**Activity:** Looking through the listing below, state how many lines have the word "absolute" in them. Only the number should be given.

**Given data:**
-.-.-
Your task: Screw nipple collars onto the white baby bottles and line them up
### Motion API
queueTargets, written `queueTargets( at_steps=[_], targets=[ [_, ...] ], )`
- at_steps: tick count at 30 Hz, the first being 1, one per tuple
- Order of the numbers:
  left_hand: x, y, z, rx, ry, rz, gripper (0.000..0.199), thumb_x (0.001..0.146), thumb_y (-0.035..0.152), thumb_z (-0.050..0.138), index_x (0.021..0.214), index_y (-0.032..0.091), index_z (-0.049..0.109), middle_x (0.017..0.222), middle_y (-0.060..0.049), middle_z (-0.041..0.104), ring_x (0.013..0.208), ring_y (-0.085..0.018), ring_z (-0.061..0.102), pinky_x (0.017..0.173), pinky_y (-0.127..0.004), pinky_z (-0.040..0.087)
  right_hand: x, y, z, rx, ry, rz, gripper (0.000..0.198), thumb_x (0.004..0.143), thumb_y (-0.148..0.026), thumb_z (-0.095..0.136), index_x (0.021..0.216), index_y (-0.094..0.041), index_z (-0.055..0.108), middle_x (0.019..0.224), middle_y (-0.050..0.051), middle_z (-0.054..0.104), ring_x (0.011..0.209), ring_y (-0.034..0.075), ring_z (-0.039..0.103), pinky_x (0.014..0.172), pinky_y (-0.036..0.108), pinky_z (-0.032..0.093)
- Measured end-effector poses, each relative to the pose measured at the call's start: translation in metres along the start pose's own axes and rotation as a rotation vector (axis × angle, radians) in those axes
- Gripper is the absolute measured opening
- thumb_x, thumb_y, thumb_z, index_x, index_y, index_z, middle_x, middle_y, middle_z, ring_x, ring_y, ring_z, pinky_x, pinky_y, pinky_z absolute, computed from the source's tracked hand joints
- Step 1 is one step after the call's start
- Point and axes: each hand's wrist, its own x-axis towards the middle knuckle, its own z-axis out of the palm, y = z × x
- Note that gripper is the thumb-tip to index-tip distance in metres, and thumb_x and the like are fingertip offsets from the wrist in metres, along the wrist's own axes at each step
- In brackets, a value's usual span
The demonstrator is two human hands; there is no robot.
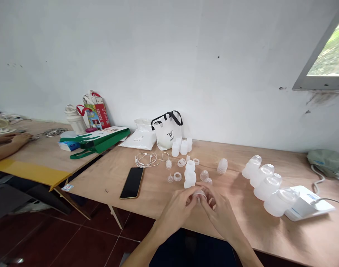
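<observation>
My left hand (pixel 177 204) and my right hand (pixel 219 208) meet near the table's front edge, fingers closed around a white bottle collar ring (pixel 199 193). Fingers cover much of it, so I cannot tell what sits inside the ring. Just beyond stands a line of frosted bottle bodies (pixel 189 174). Loose collar rings (pixel 177 177) and a bottle nipple (pixel 170 178) lie to their left. Clear dome caps (pixel 204 175) are on the right, with a stack of caps (pixel 222 166) farther back.
Several capped bottles (pixel 266 184) stand in a slanting row at right, beside a white device (pixel 308 204) with a cable. A phone (pixel 132 183), white earphones (pixel 149 159), a white bag (pixel 168 135) and more bottle bodies (pixel 183 147) occupy the left and back. Another person's hand (pixel 17 141) rests far left.
</observation>
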Motion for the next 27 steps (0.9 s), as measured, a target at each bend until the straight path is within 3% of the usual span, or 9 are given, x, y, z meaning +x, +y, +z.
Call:
queueTargets(
  at_steps=[5,8,11,13,17,23,27],
  targets=[
    [-0.002,0.002,-0.010,-0.080,-0.024,0.013,0.034,0.102,0.033,0.052,0.131,0.029,0.069,0.119,-0.003,0.075,0.093,-0.020,0.069,0.080,-0.029,0.053,0.001,-0.002,-0.009,0.157,-0.073,0.001,0.040,0.097,-0.055,0.056,0.129,-0.031,0.063,0.087,0.001,0.069,0.061,0.015,0.058,0.055,0.028,0.049],
    [-0.002,0.000,-0.011,-0.179,-0.015,0.001,0.028,0.101,0.038,0.055,0.123,0.026,0.069,0.112,-0.004,0.075,0.094,-0.020,0.070,0.079,-0.028,0.054,0.001,-0.002,-0.015,0.224,-0.145,-0.008,0.045,0.096,-0.054,0.060,0.134,-0.031,0.061,0.094,0.002,0.069,0.063,0.014,0.059,0.055,0.027,0.050],
    [0.001,-0.007,-0.009,-0.347,0.112,-0.028,0.020,0.098,0.038,0.061,0.111,0.023,0.061,0.105,-0.003,0.072,0.092,-0.019,0.071,0.072,-0.026,0.055,0.002,-0.001,-0.020,0.345,-0.199,-0.028,0.046,0.097,-0.054,0.060,0.137,-0.032,0.061,0.100,0.004,0.069,0.077,0.017,0.064,0.059,0.028,0.054],
    [0.004,-0.012,-0.008,-0.413,0.156,-0.028,0.018,0.094,0.037,0.065,0.100,0.022,0.057,0.100,-0.003,0.070,0.088,-0.019,0.071,0.067,-0.025,0.055,0.003,-0.001,-0.021,0.440,-0.193,-0.010,0.045,0.099,-0.055,0.055,0.136,-0.031,0.063,0.096,0.004,0.068,0.078,0.017,0.065,0.060,0.029,0.055],
    [0.008,-0.018,-0.007,-0.411,0.096,-0.006,0.019,0.092,0.036,0.067,0.092,0.021,0.056,0.092,-0.002,0.070,0.085,-0.019,0.070,0.066,-0.024,0.053,0.007,0.002,-0.018,0.527,-0.182,0.091,0.050,0.098,-0.057,0.057,0.139,-0.030,0.060,0.081,0.000,0.063,0.067,0.015,0.060,0.055,0.028,0.053],
    [0.013,-0.027,-0.009,-0.416,0.017,-0.035,0.032,0.090,0.042,0.072,0.110,0.022,0.056,0.100,-0.004,0.069,0.089,-0.018,0.068,0.069,-0.025,0.055,0.015,0.012,-0.019,0.492,-0.158,0.067,0.039,0.093,-0.059,0.063,0.104,-0.023,0.073,0.080,0.002,0.065,0.069,0.016,0.060,0.053,0.026,0.050],
    [0.016,-0.032,-0.009,-0.468,0.017,-0.055,0.034,0.089,0.050,0.071,0.097,0.019,0.058,0.091,-0.003,0.064,0.080,-0.017,0.065,0.057,-0.024,0.056,0.016,0.019,-0.022,0.413,-0.165,0.004,0.034,0.096,-0.056,0.061,0.103,-0.024,0.072,0.096,0.005,0.071,0.077,0.017,0.065,0.056,0.027,0.053]
  ],
)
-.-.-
**Task answer:** 2